Last night. Last night, he had gone to The 51 Cards, because even if the news wanted to scream about people who thought they were Athena and Thor, he didn’t think it was worth not drinking over. He’d sat down next to a lovely girl with the best tattoos he’d seen in a long time. He’d ordered a drink.

He opened his eyes. The light was dim, and he couldn’t see much, but the shapes of the shadows suggested it wasn’t his room at home. So far, no surprises. He reached out one arm, and found the edge of the bed. The other arm found a nightstand, and nobody in bed with him. That was a bit of a surprise, but not horrible. He sat up, and swung his feet over the edge of the bed.

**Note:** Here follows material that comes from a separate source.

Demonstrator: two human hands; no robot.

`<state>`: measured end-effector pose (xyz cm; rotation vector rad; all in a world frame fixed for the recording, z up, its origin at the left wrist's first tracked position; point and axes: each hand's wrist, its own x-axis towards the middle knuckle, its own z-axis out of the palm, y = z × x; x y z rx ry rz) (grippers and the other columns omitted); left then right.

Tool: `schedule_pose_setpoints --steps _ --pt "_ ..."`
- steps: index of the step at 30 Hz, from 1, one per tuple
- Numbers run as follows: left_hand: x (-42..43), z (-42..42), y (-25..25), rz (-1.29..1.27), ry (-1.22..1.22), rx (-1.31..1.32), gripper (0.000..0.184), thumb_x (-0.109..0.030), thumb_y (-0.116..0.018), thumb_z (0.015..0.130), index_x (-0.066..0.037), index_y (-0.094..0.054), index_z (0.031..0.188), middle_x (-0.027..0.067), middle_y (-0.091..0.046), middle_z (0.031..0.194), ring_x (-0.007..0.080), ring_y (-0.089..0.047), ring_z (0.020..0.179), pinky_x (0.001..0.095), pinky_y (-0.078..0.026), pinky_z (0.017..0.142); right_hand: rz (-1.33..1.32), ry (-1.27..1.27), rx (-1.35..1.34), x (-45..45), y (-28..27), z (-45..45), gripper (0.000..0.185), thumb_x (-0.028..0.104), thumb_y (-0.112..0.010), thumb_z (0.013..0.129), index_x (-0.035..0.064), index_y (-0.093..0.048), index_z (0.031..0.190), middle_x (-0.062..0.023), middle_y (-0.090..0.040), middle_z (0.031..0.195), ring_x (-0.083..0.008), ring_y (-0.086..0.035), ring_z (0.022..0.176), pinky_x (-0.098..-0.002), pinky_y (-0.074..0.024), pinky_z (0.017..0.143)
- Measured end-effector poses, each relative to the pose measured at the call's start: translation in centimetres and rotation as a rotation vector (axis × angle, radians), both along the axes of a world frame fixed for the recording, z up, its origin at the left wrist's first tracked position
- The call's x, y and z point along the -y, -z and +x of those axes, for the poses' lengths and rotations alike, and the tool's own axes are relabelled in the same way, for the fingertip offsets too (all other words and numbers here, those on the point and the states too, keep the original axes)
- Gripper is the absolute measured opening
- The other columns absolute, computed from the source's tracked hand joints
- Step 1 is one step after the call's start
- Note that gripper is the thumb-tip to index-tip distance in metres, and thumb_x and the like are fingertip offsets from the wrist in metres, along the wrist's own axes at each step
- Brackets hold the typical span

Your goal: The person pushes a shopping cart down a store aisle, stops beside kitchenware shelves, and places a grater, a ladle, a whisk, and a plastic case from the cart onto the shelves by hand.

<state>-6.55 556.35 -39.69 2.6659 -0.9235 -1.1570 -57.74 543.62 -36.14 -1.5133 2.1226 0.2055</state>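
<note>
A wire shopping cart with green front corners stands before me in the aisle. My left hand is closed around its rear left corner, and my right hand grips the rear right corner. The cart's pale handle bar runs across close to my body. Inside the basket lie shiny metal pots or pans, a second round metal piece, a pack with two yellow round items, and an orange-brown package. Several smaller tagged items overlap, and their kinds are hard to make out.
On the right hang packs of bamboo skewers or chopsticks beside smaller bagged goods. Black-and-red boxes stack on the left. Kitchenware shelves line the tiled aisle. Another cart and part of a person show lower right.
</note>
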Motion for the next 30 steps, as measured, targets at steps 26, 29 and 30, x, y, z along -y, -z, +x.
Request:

Even in the faint light, he could see that something was wrong. His feet were fuzzy, blurry. Was his vision off? Drinking enough to kill his memory could do that. He reached for the nightstand, found no lamp, but there was something… yes, a flashlight.

The bright LED bulbs revealed the room to be tiny, more of a cube than a room, with no furniture but the bed and the nightstand, no windows, and no discernible door. More immediately important, they revealed that his feet were missing.

“The hell!” The shout didn’t make his head hurt more, but it did echo unpleasantly. He’d woken up missing clothes before (not this time), his wallet (still there), his pride and his virginity (still missing), but never before had he looked down and seen mist where his feet were supposed to be.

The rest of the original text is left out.